(DATA SECTION)
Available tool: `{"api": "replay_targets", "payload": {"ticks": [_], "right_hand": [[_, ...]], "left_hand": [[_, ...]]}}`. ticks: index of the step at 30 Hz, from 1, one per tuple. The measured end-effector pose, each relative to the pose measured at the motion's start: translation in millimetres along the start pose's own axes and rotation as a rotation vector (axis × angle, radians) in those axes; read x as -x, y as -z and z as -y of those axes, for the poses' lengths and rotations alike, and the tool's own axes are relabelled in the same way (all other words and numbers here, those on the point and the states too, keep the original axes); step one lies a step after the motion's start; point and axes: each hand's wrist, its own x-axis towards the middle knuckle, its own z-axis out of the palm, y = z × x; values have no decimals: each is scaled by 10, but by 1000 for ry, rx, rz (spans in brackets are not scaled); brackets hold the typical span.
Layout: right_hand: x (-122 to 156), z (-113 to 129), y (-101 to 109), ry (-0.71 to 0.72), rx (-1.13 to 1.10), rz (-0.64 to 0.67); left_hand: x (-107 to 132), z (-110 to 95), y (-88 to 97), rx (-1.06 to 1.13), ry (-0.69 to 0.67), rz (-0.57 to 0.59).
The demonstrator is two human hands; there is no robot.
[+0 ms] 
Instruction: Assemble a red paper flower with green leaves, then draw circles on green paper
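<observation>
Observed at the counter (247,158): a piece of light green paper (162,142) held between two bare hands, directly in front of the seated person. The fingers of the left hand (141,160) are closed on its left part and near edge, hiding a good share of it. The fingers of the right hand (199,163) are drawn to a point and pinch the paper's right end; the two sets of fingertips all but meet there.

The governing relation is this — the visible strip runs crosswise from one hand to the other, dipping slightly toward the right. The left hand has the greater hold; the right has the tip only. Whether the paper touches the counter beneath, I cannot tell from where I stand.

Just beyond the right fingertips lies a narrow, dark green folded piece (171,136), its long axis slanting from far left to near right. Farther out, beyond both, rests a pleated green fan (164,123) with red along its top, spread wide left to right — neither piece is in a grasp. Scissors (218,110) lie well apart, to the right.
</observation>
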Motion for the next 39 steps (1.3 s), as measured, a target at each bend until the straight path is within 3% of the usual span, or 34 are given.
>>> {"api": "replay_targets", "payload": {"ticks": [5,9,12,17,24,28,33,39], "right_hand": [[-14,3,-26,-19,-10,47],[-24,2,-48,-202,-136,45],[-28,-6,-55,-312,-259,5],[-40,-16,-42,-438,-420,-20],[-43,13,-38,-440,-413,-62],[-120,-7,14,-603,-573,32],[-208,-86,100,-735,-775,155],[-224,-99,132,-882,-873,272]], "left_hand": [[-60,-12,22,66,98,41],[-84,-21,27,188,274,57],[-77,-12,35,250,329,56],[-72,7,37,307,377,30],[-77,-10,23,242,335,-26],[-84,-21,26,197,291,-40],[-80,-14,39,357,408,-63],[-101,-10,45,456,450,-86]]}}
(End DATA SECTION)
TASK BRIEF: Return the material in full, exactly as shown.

RESPONSE TO THE EXERCISE:
Available tool: `{"api": "replay_targets", "payload": {"ticks": [_], "right_hand": [[_, ...]], "left_hand": [[_, ...]]}}`. ticks: index of the step at 30 Hz, from 1, one per tuple. The measured end-effector pose, each relative to the pose measured at the motion's start: translation in millimetres along the start pose's own axes and rotation as a rotation vector (axis × angle, radians) in those axes; read x as -x, y as -z and z as -y of those axes, for the poses' lengths and rotations alike, and the tool's own axes are relabelled in the same way (all other words and numbers here, those on the point and the states too, keep the original axes); step one lies a step after the motion's start; point and axes: each hand's wrist, its own x-axis towards the middle knuckle, its own z-axis out of the palm, y = z × x; values have no decimals: each is scaled by 10, but by 1000 for ry, rx, rz (spans in brackets are not scaled); brackets hold the typical span.
Layout: right_hand: x (-122 to 156), z (-113 to 129), y (-101 to 109), ry (-0.71 to 0.72), rx (-1.13 to 1.10), rz (-0.64 to 0.67); left_hand: x (-107 to 132), z (-110 to 95), y (-88 to 97), rx (-1.06 to 1.13), ry (-0.69 to 0.67), rz (-0.57 to 0.59).
The demonstrator is two human hands; there is no robot.
[+0 ms] 
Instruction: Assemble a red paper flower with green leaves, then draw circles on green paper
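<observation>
Observed at the counter (247,158): a piece of light green paper (162,142) held between two bare hands, directly in front of the seated person. The fingers of the left hand (141,160) are closed on its left part and near edge, hiding a good share of it. The fingers of the right hand (199,163) are drawn to a point and pinch the paper's right end; the two sets of fingertips all but meet there.

The governing relation is this — the visible strip runs crosswise from one hand to the other, dipping slightly toward the right. The left hand has the greater hold; the right has the tip only. Whether the paper touches the counter beneath, I cannot tell from where I stand.

Just beyond the right fingertips lies a narrow, dark green folded piece (171,136), its long axis slanting from far left to near right. Farther out, beyond both, rests a pleated green fan (164,123) with red along its top, spread wide left to right — neither piece is in a grasp. Scissors (218,110) lie well apart, to the right.
</observation>
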Motion for the next 39 steps (1.3 s), as measured, a target at each bend until the straight path is within 3% of the usual span, or 34 are given.
>>> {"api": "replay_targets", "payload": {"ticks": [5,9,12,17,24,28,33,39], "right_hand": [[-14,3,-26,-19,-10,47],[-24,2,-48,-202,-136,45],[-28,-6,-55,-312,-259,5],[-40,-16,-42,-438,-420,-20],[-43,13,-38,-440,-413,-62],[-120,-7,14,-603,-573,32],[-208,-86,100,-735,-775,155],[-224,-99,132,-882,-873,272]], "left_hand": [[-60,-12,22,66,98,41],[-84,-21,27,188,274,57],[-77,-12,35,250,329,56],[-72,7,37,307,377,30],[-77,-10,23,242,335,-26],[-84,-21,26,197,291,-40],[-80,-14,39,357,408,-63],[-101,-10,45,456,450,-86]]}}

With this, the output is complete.